Os pais em questão pediram em 2008 a Educação que tivesse em conta o castelhano como língua veicular "de maneira proporcional e equitativa com o catalão", mas a Conselharía negou-se assegurando que o catalão é a língua veicular do ensino não universitário da Catalunha, tal como diz a lei 1/98 de Política Linguística.
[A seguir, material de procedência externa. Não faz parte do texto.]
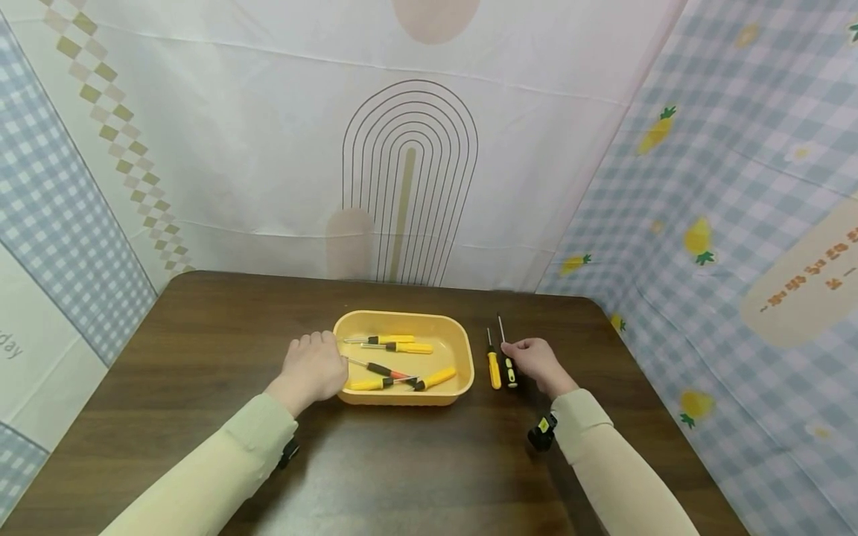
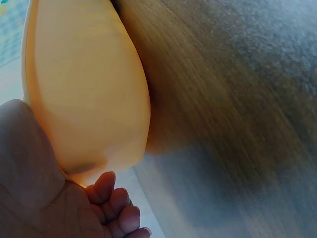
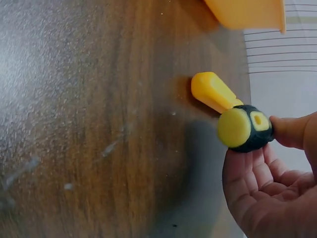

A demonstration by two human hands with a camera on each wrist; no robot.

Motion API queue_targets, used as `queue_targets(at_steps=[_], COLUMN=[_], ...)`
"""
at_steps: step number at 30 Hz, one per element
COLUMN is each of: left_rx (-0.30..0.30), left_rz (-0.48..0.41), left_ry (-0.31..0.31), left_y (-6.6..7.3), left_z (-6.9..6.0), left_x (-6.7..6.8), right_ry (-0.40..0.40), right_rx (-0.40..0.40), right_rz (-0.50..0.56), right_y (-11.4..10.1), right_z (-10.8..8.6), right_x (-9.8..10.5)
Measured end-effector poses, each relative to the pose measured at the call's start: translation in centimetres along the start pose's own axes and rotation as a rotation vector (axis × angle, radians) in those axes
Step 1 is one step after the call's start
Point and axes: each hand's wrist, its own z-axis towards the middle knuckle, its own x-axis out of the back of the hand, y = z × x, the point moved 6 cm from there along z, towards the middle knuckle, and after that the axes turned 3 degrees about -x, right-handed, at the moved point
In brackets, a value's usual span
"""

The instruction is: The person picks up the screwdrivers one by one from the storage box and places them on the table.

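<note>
A yellow plastic basin [image 1: 404, 399] sits on the table with several screwdrivers in it. Most have yellow handles, such as the front-right one [image 1: 437, 378]; another screwdriver has a red and black handle [image 1: 385, 370]. At the basin's left end my left hand [image 1: 313, 365] grips the rim; the left wrist view shows curled fingertips [image 2: 105, 186] by the basin's wall [image 2: 89, 89]. To the basin's right, my right hand [image 1: 536, 361] pinches a black-and-yellow screwdriver [image 3: 235, 128] by its handle, between thumb and fingers. Just left of it lies a yellow-handled screwdriver [image 1: 494, 370].
The dark wooden table [image 1: 402, 476] meets a white patterned cloth [image 1: 268, 149] at its back edge. A blue checked cloth [image 1: 737, 186] hangs along the right side.
</note>
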Motion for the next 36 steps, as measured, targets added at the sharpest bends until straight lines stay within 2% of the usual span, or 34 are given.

Aliás, o Tribunal Superior de Justiça da Catalunha (TSJC) deu a razão a Educação em base a esta lei e recusou assim o recurso dos pais dos dois alunos. Estes recorreram a negativa do TSJC perante o Supremo espanhol, que agora anula estas sentenças e exige à Generalitat que garanta o uso do castelhano como língua veicular nas escolas educativas de financiamento público. Chama a atenção que justo agora faz um ano que o Supremo espanhol assegurava, no entanto, que os pais de alunos não podiam escolher a língua de escolarização dos seus filhos.

Várias sentenças mais do TSJC tinham reafirmado a legalidade da imersão linguística em catalão nas escolas não privadas da Catalunha, que recusavam as afirmações dos demandantes no sentido que não era possível escolarizar um menino em castelhano no Principado. Os pais em questão também exigiam que todas as circulares, documentação e comunicação relacionadas com o estabelecimento educativo, orais e escritas, fossem em castelhano. Educação aceitou estas demandas desde que fossem solicitadas ao estabelecimento educativo em questão no momento de fazer a matrícula, coisa que o TSJC validou como correta.

O Supremo, no entanto, considera que não seja certo que à hora da verdade se esteja a garantir o uso do castelhano como língua veicular, e remete para a sentença do Tribunal Constitucional espanhol sobre o Estatut, que ao mesmo tempo se apoia na Constituição espanhola para argumentar que "a definição do catalão como língua própria da Catalunha não pode justificar a imposição estatutária do uso preferente daquela língua, em detrimento do castelhano, também língua oficial na comunidade autónoma".